Output range, inclusive: from the line containing "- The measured" to the line containing "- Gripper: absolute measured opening". Restate those lines from the data below word for word and only those.

[[ DATA TO PROCESS, beginning ]]

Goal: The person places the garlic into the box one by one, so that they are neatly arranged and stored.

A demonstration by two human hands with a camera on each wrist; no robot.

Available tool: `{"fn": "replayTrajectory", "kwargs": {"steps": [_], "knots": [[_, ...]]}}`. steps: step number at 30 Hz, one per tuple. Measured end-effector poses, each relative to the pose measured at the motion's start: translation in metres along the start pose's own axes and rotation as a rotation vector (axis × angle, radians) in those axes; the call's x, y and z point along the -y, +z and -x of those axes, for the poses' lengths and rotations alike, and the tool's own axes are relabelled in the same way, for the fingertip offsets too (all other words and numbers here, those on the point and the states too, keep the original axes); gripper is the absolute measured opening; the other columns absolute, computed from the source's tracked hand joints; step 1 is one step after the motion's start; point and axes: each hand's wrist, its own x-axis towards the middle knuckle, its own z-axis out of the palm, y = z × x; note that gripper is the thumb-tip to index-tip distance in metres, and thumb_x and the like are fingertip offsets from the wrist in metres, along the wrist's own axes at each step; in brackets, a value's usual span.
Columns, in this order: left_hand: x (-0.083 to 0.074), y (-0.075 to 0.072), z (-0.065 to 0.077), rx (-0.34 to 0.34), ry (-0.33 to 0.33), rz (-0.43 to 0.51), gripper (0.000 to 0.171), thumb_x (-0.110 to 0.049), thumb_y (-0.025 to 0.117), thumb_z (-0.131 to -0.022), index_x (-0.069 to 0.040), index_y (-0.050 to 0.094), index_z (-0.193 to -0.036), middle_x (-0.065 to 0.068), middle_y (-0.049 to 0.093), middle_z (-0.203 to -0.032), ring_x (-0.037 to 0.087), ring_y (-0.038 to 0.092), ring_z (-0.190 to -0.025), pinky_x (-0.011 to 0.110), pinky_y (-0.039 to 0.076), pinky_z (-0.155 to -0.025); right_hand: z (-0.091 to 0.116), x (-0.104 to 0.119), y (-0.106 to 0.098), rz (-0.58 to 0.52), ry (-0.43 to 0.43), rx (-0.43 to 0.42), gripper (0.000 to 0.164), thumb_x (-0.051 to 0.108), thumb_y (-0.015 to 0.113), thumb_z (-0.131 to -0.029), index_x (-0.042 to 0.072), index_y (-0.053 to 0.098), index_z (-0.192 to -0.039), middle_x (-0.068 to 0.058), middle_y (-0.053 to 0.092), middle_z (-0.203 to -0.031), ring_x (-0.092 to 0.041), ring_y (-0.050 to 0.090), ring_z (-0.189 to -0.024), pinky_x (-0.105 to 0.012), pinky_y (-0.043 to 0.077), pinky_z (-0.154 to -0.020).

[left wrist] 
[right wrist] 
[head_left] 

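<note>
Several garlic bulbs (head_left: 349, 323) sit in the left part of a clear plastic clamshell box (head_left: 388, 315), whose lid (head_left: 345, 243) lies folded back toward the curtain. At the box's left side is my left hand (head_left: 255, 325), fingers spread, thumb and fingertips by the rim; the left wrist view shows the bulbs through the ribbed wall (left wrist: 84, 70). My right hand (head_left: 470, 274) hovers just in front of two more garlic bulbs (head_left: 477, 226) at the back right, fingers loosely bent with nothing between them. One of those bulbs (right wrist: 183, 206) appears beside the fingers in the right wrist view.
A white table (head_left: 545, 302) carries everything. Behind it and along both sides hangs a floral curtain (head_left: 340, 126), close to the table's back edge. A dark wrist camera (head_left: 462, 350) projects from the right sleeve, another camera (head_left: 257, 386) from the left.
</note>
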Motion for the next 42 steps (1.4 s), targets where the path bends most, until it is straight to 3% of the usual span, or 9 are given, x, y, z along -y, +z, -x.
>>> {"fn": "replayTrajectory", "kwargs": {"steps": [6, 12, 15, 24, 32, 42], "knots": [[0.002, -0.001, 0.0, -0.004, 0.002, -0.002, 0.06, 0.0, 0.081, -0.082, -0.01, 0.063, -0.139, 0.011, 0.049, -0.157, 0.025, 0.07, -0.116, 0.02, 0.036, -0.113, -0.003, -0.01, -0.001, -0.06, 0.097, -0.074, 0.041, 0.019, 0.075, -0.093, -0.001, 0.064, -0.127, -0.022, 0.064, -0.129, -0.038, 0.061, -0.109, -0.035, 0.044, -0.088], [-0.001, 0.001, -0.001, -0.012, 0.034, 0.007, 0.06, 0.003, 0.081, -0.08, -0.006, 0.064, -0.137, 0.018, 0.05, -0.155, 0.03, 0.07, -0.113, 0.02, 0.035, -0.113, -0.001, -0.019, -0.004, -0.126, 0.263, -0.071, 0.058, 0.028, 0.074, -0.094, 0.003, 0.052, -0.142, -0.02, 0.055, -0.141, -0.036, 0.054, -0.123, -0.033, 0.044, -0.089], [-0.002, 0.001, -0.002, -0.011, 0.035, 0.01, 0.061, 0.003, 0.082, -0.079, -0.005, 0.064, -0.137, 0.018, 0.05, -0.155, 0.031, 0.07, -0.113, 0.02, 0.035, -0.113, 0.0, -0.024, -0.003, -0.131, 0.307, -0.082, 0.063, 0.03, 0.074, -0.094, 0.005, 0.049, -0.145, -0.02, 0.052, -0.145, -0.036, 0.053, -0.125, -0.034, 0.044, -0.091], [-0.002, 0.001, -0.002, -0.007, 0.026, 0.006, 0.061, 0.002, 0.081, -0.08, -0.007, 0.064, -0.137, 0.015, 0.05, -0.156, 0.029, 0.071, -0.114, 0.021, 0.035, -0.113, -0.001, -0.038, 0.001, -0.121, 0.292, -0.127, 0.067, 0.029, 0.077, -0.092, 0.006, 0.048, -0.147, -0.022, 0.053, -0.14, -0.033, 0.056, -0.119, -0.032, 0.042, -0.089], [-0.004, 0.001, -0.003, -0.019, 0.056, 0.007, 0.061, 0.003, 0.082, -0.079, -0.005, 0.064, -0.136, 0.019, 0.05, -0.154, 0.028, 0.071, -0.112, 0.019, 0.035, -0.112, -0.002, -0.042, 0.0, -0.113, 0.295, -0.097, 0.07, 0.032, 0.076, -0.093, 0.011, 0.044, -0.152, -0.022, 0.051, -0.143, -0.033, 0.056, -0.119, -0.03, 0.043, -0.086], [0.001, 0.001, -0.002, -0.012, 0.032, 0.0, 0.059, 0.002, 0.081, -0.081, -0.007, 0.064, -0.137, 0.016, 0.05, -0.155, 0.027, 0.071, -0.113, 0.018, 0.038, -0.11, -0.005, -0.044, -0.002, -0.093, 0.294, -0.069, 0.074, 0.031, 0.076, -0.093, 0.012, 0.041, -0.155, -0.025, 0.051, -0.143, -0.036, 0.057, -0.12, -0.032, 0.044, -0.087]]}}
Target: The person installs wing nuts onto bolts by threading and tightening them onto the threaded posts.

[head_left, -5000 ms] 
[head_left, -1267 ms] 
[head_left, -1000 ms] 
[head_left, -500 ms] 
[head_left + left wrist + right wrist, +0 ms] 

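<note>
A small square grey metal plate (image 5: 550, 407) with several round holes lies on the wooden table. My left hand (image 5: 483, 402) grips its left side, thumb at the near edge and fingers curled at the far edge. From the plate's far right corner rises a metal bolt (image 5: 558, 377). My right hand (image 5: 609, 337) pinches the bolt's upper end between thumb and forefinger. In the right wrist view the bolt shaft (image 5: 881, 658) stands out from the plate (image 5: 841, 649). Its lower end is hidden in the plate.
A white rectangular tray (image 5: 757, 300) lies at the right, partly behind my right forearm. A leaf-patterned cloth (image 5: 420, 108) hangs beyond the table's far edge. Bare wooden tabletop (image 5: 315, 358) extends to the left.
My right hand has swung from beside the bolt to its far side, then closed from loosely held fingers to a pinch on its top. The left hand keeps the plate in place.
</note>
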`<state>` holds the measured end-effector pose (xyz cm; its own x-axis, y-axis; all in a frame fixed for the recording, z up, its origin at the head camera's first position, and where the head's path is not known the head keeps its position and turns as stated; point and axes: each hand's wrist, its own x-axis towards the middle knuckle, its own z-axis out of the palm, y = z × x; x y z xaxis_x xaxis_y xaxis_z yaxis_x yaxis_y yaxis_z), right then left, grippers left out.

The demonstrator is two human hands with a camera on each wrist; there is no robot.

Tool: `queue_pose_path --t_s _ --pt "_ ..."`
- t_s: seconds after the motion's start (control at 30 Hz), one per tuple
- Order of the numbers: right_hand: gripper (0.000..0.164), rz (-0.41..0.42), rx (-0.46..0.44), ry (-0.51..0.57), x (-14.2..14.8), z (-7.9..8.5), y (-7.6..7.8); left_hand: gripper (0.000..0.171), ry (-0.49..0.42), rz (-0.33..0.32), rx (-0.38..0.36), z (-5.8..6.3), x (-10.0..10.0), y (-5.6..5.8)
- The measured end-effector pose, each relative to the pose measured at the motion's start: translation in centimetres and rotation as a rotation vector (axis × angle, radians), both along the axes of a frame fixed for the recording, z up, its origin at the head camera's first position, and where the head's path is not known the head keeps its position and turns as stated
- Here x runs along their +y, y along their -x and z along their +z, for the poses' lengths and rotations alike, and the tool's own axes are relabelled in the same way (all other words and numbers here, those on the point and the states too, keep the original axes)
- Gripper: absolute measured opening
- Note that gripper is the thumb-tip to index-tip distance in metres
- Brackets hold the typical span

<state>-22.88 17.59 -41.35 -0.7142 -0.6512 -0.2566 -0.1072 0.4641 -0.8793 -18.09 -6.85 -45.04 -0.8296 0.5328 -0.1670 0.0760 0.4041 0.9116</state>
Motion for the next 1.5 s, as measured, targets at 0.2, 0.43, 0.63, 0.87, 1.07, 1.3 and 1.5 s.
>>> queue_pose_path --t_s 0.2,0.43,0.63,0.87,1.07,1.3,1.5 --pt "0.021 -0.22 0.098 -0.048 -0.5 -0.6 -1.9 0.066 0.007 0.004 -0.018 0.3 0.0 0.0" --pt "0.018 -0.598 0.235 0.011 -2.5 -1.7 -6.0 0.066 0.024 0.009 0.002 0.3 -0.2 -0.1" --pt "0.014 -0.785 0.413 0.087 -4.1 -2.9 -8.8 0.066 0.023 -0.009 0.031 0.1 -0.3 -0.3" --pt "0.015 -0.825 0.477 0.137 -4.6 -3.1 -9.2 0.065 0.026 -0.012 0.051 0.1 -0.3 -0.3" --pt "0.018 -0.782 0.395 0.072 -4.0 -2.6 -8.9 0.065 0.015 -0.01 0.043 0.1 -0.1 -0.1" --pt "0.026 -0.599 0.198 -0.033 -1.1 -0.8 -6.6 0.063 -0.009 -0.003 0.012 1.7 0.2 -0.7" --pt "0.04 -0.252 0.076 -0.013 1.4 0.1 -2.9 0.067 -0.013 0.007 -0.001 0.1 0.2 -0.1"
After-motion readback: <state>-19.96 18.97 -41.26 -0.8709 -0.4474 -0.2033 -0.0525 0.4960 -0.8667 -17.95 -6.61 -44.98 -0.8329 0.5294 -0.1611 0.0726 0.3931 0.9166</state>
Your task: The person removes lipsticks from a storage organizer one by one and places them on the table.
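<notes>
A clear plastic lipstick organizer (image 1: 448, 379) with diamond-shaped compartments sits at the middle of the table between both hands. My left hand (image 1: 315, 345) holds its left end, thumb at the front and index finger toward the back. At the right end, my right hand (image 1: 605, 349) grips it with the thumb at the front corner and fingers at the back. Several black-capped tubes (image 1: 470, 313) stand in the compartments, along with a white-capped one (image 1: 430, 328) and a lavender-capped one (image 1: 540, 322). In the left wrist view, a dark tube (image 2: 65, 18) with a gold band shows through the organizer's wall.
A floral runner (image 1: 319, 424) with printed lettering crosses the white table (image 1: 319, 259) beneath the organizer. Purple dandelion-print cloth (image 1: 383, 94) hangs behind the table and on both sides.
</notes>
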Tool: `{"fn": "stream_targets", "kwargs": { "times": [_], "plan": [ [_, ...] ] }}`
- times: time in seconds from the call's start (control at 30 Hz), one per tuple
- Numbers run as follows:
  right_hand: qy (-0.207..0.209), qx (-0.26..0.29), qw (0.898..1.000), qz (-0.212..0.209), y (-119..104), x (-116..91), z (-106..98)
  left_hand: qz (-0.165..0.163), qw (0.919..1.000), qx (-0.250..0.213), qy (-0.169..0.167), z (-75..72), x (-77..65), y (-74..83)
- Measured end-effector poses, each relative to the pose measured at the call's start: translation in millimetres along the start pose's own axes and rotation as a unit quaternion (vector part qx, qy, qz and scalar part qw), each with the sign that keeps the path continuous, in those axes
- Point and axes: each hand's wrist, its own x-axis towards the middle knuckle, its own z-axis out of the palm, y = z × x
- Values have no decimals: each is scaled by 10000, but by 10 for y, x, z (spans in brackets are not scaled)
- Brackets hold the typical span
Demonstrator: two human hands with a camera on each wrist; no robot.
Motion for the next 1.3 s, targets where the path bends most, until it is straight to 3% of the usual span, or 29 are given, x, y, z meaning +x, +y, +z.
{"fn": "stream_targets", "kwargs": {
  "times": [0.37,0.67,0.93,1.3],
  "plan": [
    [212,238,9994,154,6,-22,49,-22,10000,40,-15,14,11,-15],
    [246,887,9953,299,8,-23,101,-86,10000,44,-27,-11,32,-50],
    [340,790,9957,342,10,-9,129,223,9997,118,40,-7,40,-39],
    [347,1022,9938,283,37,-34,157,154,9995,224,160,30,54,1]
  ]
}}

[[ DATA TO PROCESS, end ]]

WRITTEN RESPONSE >>
- The measured end-effector pose, each relative to the pose measured at the motion's start: translation in centimetres and rotation as a rotation vector (axis × angle, radians), both along the axes of a frame fixed for the recording, z up, its origin at the head camera's first position, and where the head's path is not known the head keeps its position and turns as stated
- Here x runs along their +y, y along their -x and z along their +z, for the poses' lengths and rotations alike, and the tool's own axes are relabelled in the same way (all other words and numbers here, those on the point and the states too, keep the original axes)
- Gripper: absolute measured opening

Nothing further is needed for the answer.